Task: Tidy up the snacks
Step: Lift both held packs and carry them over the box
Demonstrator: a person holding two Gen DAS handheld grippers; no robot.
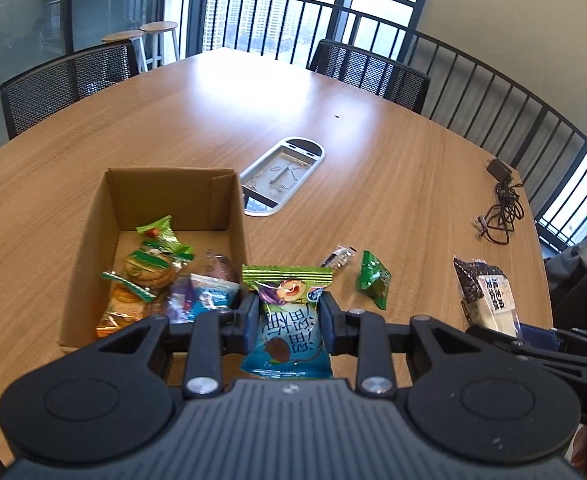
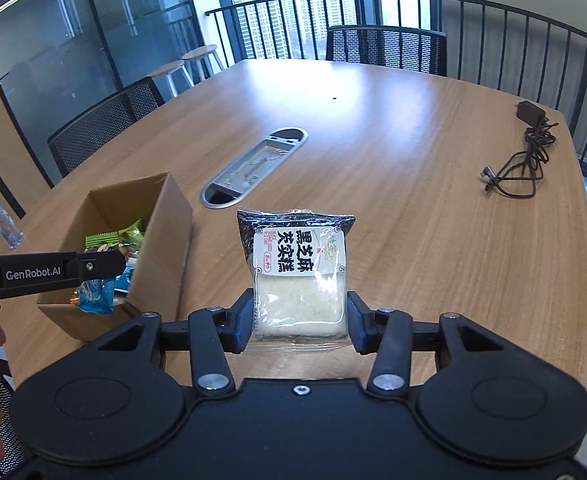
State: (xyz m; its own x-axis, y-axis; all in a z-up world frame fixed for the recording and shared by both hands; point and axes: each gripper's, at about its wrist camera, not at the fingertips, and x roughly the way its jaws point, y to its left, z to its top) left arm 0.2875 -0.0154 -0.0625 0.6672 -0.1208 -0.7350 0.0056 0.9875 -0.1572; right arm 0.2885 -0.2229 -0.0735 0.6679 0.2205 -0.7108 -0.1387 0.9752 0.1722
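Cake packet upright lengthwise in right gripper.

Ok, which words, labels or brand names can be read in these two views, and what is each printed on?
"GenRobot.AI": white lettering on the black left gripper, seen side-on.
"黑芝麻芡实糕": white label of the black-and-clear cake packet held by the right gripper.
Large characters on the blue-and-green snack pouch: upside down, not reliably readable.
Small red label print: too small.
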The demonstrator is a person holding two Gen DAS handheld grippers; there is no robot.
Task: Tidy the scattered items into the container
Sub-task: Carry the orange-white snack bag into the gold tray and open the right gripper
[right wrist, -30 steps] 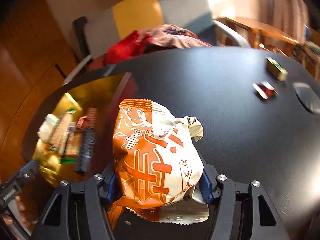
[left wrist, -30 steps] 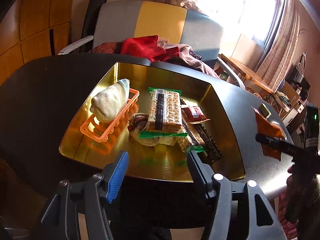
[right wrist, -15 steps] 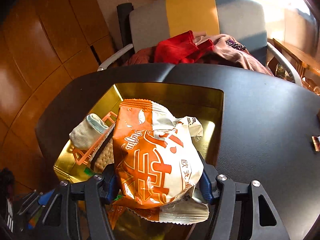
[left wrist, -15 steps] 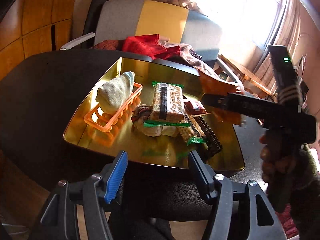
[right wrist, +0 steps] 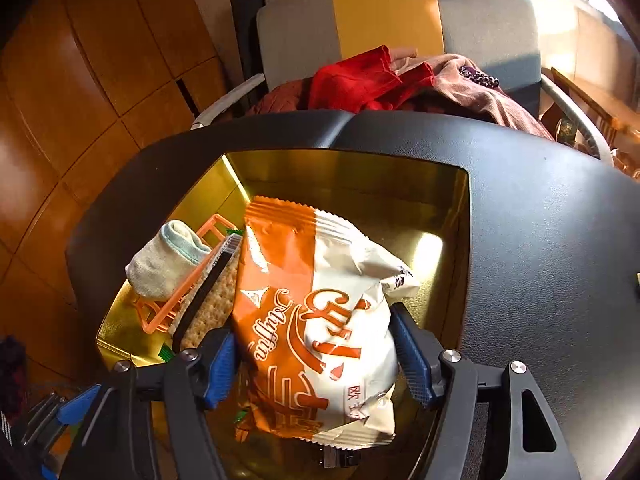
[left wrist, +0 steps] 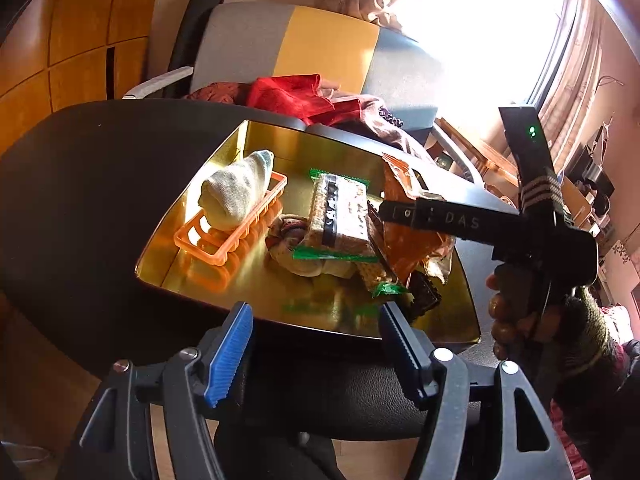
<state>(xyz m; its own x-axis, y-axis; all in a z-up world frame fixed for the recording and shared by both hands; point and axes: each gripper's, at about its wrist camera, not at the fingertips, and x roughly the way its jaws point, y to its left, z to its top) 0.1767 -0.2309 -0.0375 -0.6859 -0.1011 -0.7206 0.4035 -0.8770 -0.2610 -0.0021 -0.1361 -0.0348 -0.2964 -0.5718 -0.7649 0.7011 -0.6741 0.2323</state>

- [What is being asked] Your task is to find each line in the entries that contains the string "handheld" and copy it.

- [Exercise output]
Demonstrator: a person holding two Gen DAS handheld grippers; no robot.
The demonstrator is a person holding two Gen DAS handheld grippers; there is no robot.

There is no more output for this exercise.